25 juillet – Première partie

Préambule sous forme d’avertissement…
Aujourd’hui 25 juillet 2014, commence cent ans après, jour pour jour, le journal de campagne rédigé par Émile Lobbedey. Ce journal, retranscrit à partir des huit cahiers qu’il nous a laissés, respecte autant que possible le texte original. En conséquence, le lecteur y rencontrera parfois des incorrections, parfois des maladresses dans l’expression. J’ai jugé bon de ne pas les corriger car elles sont le reflet de la propre langue d’Émile Lobbedey et de celle de son époque…
Tous mes remerciements à Michel Meyer pour ses multiples relectures et corrections orthographiques.

 

Chapitre I     La Frontière

              Les bruits de guerre circulent dans la ville. La situation est grave : ultimatum [1] de l’Autriche  à la Serbie ; Allemagne menaçante. La France qui fut toujours le défenseur de la justice et du droit ne peut assister impassible à un semblable crime : l’écrasement du plus faible par le plus fort. La France n’oublie pas : l’Allemagne a une dette à lui payer : 70.
Les hostilités ? Non. La mobilisation [2] ? Non plus. Mais nous sommes troupes d’élites, régiment de couverture. Il faut s’attendre à partir d’un moment à l’autre et à prendre position à la frontière.
Tous les permissionnaires sont rappelés et doivent répondre aussitôt le rappel reçu.

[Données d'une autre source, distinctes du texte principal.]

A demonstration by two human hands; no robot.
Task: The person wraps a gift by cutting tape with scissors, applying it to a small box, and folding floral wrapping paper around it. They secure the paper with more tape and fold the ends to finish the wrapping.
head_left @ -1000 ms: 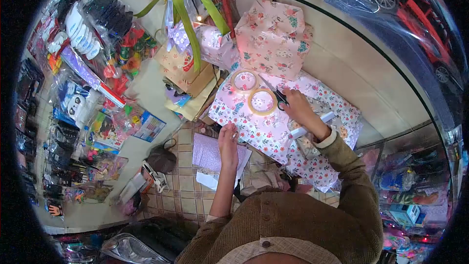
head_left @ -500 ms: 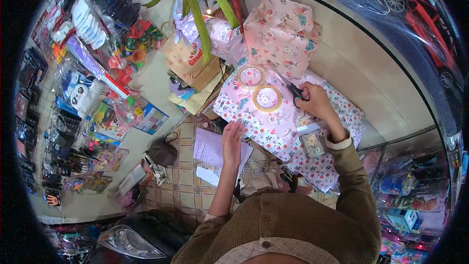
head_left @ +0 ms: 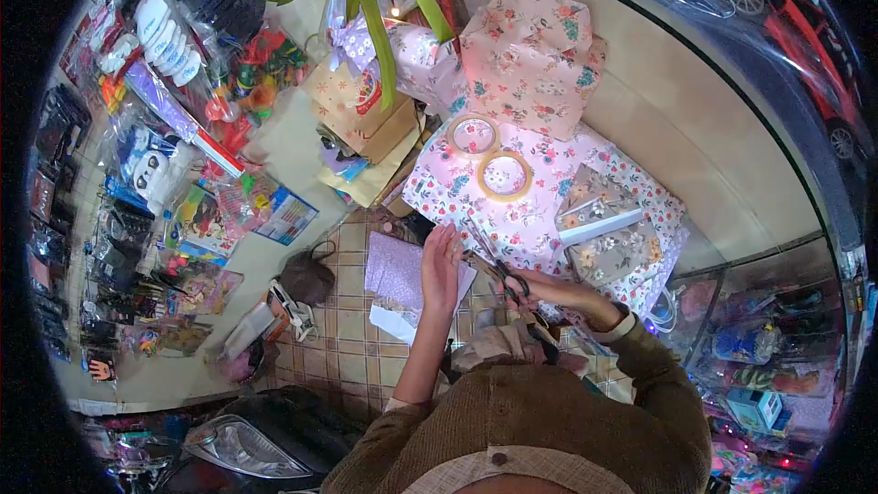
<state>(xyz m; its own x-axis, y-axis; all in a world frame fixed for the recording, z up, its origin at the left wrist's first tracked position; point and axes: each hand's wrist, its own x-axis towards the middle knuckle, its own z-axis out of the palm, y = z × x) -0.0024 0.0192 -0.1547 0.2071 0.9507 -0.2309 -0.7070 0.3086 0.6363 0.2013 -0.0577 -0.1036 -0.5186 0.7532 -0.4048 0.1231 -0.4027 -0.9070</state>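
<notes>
My right hand is closed on black-handled scissors, with the blades pointing up and left across the near edge of the floral wrapping paper. My left hand lies at the paper's left near edge, fingers stretched out and holding nothing. On the paper sit two tape rolls, one behind the other. To their right is a grey flower-patterned packet with a white strip across it. Whether the blades are apart is hard to make out.
A pink floral wrapped piece and a green ribbon are at the back. Brown paper bags stand left of the wrapping paper. Packaged toys cover the left side. A purple sheet lies below my left hand.
My right hand has brought the scissors from beside the tape rolls down and left to the paper's near edge. My left hand has shifted only slightly. The grey packet is now uncovered.
</notes>
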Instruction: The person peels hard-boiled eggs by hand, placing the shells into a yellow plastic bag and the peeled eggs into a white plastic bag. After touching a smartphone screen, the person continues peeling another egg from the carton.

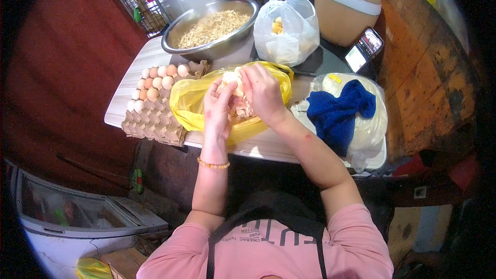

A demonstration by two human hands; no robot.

[1] Ultimatum : Note par laquelle un État somme un autre État de donner satisfaction à un certain nombre d’exigences dans un délai limité, et de façon péremptoire, faute de quoi l’état de guerre naît automatiquement à l’expiration du délai. (L’ultimatum précède la déclaration de guerre)


[2] Mobilisation : Mise sur pied de guerre des forces militaires d’un pays par le rappel dans les armées de tous ceux qui sont désignés pour y servir en temps de paix.

Préface

preface

 

 A Monseigneur Lobbedey,
Évêque d’Arras, Boulogne, Saint Omer.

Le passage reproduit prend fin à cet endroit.